GOAL OF THE EXERCISE:
From the data below, return the exact lines starting at the line containing "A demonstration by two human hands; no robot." and ending at the line containing "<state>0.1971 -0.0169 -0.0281", both included, and nothing else.

GIVEN DATA:
----

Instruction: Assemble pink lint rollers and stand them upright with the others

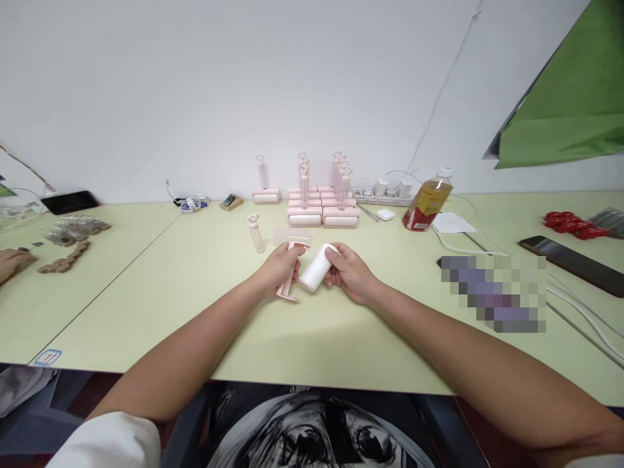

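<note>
My left hand [283, 265] is closed on a pink plastic frame [287, 286], whose two ends stick out above and below the fingers. My right hand [348, 270] grips a white roll [316, 268] near its upper end; the roll is tilted, its lower end close to the frame but apart from it. Just behind my left hand, a translucent pink cover [292, 236] lies on the table. A pink handle [256, 234] stands upright behind and to the left.
Several pink rollers [305, 211] with upright handles stand at the back, near a power strip [383, 198]. A drink bottle [428, 200] and phones [572, 263] are to the right. At the far left, another person's hand [14, 262] is near brown pieces [65, 261].
</note>
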`<state>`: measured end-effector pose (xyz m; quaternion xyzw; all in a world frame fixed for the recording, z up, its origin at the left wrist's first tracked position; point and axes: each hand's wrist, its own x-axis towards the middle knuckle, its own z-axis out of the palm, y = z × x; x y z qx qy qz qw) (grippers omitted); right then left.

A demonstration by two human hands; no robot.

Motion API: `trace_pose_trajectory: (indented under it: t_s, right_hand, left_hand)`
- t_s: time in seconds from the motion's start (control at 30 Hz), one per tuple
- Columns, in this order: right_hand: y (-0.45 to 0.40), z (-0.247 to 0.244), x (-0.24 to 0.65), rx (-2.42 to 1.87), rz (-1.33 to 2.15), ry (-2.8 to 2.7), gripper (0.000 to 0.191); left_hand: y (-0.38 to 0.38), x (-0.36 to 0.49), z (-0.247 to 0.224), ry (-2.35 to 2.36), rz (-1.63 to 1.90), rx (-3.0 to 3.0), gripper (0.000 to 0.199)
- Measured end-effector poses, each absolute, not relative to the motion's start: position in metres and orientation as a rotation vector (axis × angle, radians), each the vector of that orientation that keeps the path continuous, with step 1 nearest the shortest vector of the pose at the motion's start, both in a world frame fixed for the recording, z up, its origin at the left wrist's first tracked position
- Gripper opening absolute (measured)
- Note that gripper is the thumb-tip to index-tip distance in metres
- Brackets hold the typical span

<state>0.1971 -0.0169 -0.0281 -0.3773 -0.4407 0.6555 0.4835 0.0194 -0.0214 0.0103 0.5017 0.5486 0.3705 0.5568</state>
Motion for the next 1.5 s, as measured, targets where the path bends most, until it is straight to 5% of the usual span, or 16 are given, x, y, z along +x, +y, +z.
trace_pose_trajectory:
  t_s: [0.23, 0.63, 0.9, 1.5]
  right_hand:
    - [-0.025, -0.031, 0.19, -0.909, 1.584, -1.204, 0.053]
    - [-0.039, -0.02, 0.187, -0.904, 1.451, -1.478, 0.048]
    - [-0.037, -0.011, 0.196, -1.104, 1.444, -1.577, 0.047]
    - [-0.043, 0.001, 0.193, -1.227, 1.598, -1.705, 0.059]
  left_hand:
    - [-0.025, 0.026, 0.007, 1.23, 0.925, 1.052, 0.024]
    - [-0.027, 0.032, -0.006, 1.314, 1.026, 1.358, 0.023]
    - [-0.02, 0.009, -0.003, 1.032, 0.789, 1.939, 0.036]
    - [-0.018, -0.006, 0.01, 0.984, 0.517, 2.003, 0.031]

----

RESPONSE TO THE TASK:
A demonstration by two human hands; no robot.

Motion API: `trace_pose_trajectory: (indented under it: t_s, right_hand, left_hand)`
- t_s: time in seconds from the motion's start (control at 30 Hz), one per tuple
- Columns, in this order: right_hand: y (-0.45 to 0.40), z (-0.247 to 0.244), x (-0.24 to 0.65), rx (-2.42 to 1.87), rz (-1.33 to 2.15), ry (-2.8 to 2.7), gripper (0.000 to 0.191); left_hand: y (-0.38 to 0.38), x (-0.36 to 0.49), z (-0.247 to 0.224), ry (-2.35 to 2.36), rz (-1.63 to 1.90), rx (-3.0 to 3.0), gripper (0.000 to 0.199)
- Measured end-effector poses, each absolute, not relative to the motion's start: position in metres and orientation as a rotation vector (axis × angle, radians), each the vector of that orientation that keeps the path continuous, with step 1 nearest the shortest vector of the pose at the motion's start, both in a world frame fixed for the recording, z up, its origin at the left wrist's first tracked position
- Gripper opening absolute (measured)
- Note that gripper is the thumb-tip to index-tip distance in metres
- Brackets hold the typical span

<state>0.1971 -0.0169 -0.0281 -0.3773 -0.4407 0.6555 0.4835 0.0194 -0.0214 0.0103 0.5017 0.5486 0.3705 0.5568</state>

The exercise calls for nothing more.